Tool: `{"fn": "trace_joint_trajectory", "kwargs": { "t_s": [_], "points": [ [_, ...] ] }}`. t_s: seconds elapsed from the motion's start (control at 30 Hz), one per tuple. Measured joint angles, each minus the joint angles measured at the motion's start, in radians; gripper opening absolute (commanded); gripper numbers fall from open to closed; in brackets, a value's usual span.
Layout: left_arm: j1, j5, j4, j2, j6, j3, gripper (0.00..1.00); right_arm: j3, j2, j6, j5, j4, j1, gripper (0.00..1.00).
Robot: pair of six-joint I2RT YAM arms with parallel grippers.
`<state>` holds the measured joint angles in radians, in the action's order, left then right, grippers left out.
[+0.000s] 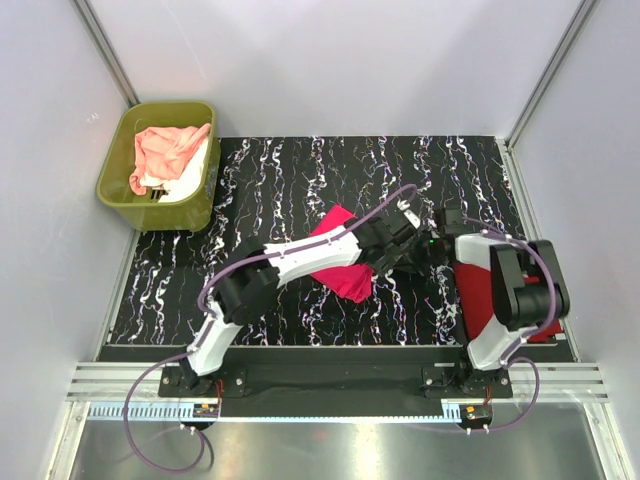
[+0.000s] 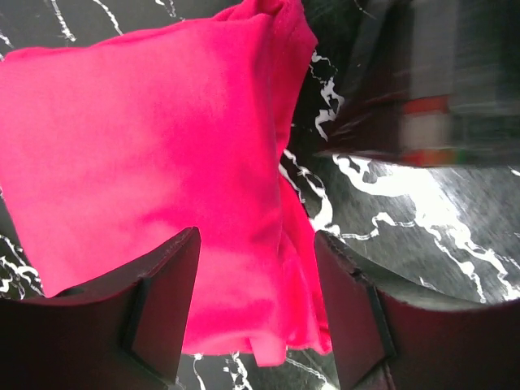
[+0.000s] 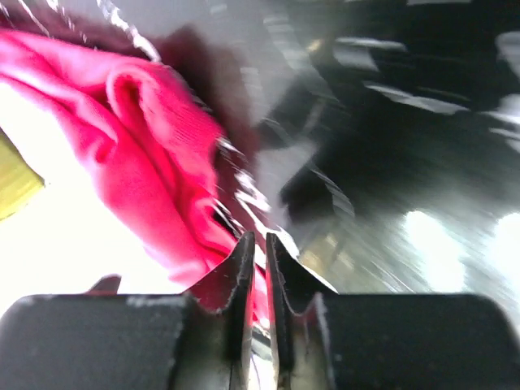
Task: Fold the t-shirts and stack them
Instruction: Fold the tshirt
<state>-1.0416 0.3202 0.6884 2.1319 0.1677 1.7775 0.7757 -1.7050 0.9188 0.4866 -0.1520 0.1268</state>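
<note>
A green tub [image 1: 113,190] stands off the bench's far left corner and holds a peach-pink shirt [image 1: 165,150] bunched on top of a white shirt [image 1: 190,182].

The bench [image 1: 270,170] is black with white marble veins. The hot pink shirt [image 1: 352,282] lies folded near its middle, partly under the left arm.

In the left wrist view the left pincer [image 2: 256,238] hangs over this shirt [image 2: 146,146] with its fingers [image 2: 166,301] well apart. They straddle the shirt's right-hand edge, and the cloth shows in the gap between them.

Just to the right, the right pincer [image 3: 258,240] is low at the shirt's [image 3: 138,138] rolled rim. Its jaws are almost together, with only a thin slit between them. Pink cloth sits against the left finger [image 3: 231,276]. The blurred view does not show whether any cloth is pinched.

A dark red shirt [image 1: 478,290] lies folded at the bench's right edge, partly under the right arm.

Plain white walls [image 1: 330,60] stand on three sides, and a silver rail [image 1: 330,385] runs along the near edge, where both arms are bolted.
</note>
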Motion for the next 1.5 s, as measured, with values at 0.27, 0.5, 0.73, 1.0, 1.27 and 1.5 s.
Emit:
{"fn": "trace_joint_trajectory", "kwargs": {
  "t_s": [0.27, 0.5, 0.73, 1.0, 1.27, 1.5],
  "points": [
    [0.0, 0.031, 0.023, 0.108, -0.005, 0.051, 0.59, -0.037, 0.206, -0.121, -0.048, -0.166, -0.068, 0.2],
    [0.0, 0.06, 0.047, 0.16, -0.002, 0.104, 0.46, -0.101, 0.245, -0.121, -0.009, -0.166, -0.068, 0.17],
    [0.006, 0.081, 0.053, 0.166, -0.002, 0.129, 0.22, -0.107, 0.245, -0.121, 0.016, -0.164, -0.068, 0.17],
    [0.019, 0.078, 0.068, 0.181, -0.008, 0.152, 0.0, -0.106, 0.206, -0.118, 0.068, -0.127, -0.068, 0.12],
    [0.066, 0.002, 0.131, 0.173, 0.002, 0.2, 0.0, -0.09, 0.036, -0.027, 0.192, 0.069, -0.064, 0.0],
    [0.142, -0.083, 0.183, 0.127, 0.021, 0.231, 0.0, -0.026, -0.062, 0.048, 0.251, 0.198, -0.013, 0.0]
  ]
}}
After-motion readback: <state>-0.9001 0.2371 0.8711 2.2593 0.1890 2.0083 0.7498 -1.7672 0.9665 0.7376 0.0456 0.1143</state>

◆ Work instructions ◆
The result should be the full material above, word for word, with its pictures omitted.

◆ Exercise response ◆
Tool: `{"fn": "trace_joint_trajectory", "kwargs": { "t_s": [_], "points": [ [_, ...] ] }}`. t_s: seconds elapsed from the motion's start (control at 30 Hz), one per tuple. Measured joint angles, each minus the joint angles measured at the motion's start, in radians; gripper opening absolute (commanded); gripper numbers fall from open to closed; in brackets, a value's usual span.
Layout: left_arm: j1, j5, j4, j2, j6, j3, gripper (0.00..1.00); right_arm: j3, j2, j6, j5, j4, j1, gripper (0.00..1.00).
Robot: pair of six-joint I2RT YAM arms with parallel grippers.
`<state>` holds the measured joint angles in radians, in the action's order, left then right, grippers left out.
[+0.000s] 
[+0.000s] 
[+0.000s] 
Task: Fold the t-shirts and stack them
Instruction: Fold the tshirt
<state>-1.0416 0.3202 0.6884 2.1319 0.1677 1.7775 0.7757 -1.7050 0.9188 0.4866 -0.1520 0.1268</state>
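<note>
A green tub [image 1: 113,190] stands off the bench's far left corner and holds a peach-pink shirt [image 1: 165,150] bunched on top of a white shirt [image 1: 190,182].

The bench [image 1: 270,170] is black with white marble veins. The hot pink shirt [image 1: 352,282] lies folded near its middle, partly under the left arm.

In the left wrist view the left pincer [image 2: 256,238] hangs over this shirt [image 2: 146,146] with its fingers [image 2: 166,301] well apart. They straddle the shirt's right-hand edge, and the cloth shows in the gap between them.

Just to the right, the right pincer [image 3: 258,240] is low at the shirt's [image 3: 138,138] rolled rim. Its jaws are almost together, with only a thin slit between them. Pink cloth sits against the left finger [image 3: 231,276]. The blurred view does not show whether any cloth is pinched.

A dark red shirt [image 1: 478,290] lies folded at the bench's right edge, partly under the right arm.

Plain white walls [image 1: 330,60] stand on three sides, and a silver rail [image 1: 330,385] runs along the near edge, where both arms are bolted.
</note>
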Motion for the next 1.5 s, as measured, with values at 0.27, 0.5, 0.73, 1.0, 1.27 and 1.5 s.
Emit:
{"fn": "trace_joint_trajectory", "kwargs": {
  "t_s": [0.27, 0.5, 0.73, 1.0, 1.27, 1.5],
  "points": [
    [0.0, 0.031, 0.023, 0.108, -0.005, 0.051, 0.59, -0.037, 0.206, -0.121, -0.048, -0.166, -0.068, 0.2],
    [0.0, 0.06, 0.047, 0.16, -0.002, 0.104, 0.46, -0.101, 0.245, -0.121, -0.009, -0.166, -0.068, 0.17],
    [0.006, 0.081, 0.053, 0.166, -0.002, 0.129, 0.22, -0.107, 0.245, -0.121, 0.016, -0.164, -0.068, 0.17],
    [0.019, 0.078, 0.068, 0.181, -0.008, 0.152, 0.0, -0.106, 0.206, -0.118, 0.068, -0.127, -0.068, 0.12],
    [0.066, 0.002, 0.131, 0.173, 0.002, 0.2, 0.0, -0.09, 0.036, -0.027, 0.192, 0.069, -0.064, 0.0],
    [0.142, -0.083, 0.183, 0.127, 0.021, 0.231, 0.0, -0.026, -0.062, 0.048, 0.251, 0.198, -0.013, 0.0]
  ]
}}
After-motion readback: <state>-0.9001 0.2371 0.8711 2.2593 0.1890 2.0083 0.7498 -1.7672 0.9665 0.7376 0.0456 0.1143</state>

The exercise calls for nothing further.